B.2 Return the countries where there is at least one store

B.3 Return the city having the max number of customers

B.4 Return the first name and last name of the customers that live in Valencia

B.5 Return the customers (if any) that have never rented

B.6 Return the films that are most present in the stores

In [0]:

Select * from Customer
order by Last_name asc



select country 
from Store
join address on store.address_id=address.address_id
join city on address.city_id=city.city_id
join country on city.country_id= country.country_id

#résultat, australie et canada

select city , COUNT(*)
from customer
join address on customer.address_id=address.address_id
join city on address.city_id=city.city_id
group by city
order by count(*) desc;

#on a donc la liste des villes et le nombre de clients associé, on trouve que les villes comptant le plus de clients
#sont londres et aurora avec 2 clients chacune

SELECT customer.first_name, customer.last_name
FROM customer
JOIN address ON customer.address_id = address.address_id
JOIN city ON address.city_id = city.city_id
WHERE city.city = 'Valencia';

#On trouve Mathew Bolin


select first_name,last_name
from customer
left join rental on customer.customer_id =rental.customer_id

Where rental.customer_id is null

#on ne trouve pas de personnes n'ayant pas louée de film


select title, count(*)
from Store
join inventory on store.store_id=inventory.store_id
join film on inventory.film_id=film.film_id
group by film.title
order by count(*) desc;

#On toruve une liste de film avec le nombre de fois qu'il sont dans le stock. On trouve plusieurs film qui sont 
#autant de fois dans le staock, le max est 8.

C. Count world repeated in the same sentence

Suppose that we have a text (one example is provided in the data .zip file) and we want to develop an algorithm that focuses on the most repeated worlds in the sentences.

At first we define what is (for us) the most repeated word.
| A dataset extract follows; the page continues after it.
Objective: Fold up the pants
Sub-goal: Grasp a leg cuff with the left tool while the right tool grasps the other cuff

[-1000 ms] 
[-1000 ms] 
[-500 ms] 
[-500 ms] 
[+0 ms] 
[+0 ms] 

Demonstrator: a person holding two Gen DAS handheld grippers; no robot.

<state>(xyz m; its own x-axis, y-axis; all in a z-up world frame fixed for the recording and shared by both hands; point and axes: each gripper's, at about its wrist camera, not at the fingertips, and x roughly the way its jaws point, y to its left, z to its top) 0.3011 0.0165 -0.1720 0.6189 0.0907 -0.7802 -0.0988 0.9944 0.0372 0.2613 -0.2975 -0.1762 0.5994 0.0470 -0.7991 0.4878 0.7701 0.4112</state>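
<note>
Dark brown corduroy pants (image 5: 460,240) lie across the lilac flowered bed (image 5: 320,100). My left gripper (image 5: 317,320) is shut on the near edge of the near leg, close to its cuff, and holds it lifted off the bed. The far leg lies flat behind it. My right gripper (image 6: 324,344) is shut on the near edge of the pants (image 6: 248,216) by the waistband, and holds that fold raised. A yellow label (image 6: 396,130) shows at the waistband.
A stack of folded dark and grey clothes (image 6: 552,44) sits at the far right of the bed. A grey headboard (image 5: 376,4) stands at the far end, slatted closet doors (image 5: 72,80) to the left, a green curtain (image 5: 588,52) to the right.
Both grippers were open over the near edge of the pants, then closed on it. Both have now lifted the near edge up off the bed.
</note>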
We want to ignore the stop words (the, and, etc.). A file that contains the words that are considered stop words is provided.

Look at this text:

The cat is on the cat table.
The table is red.
The wooden table is broken.
The cat and the other cat are with a cat.
The cat is white.
The apple has an apple color.

For this set of sentences the most repeated word is cat. The times the world is repeated in the sentences is 5 (2 times in the first sentence and 3 times in the 4th sentence).

Exercise C.1 - Count repeated word

Provide an implementation of an algorithm following the MapReduce paradigm that counts the repeated words ans shows them. The result must be presented in decreasing order (at first the words that have the most repetitions).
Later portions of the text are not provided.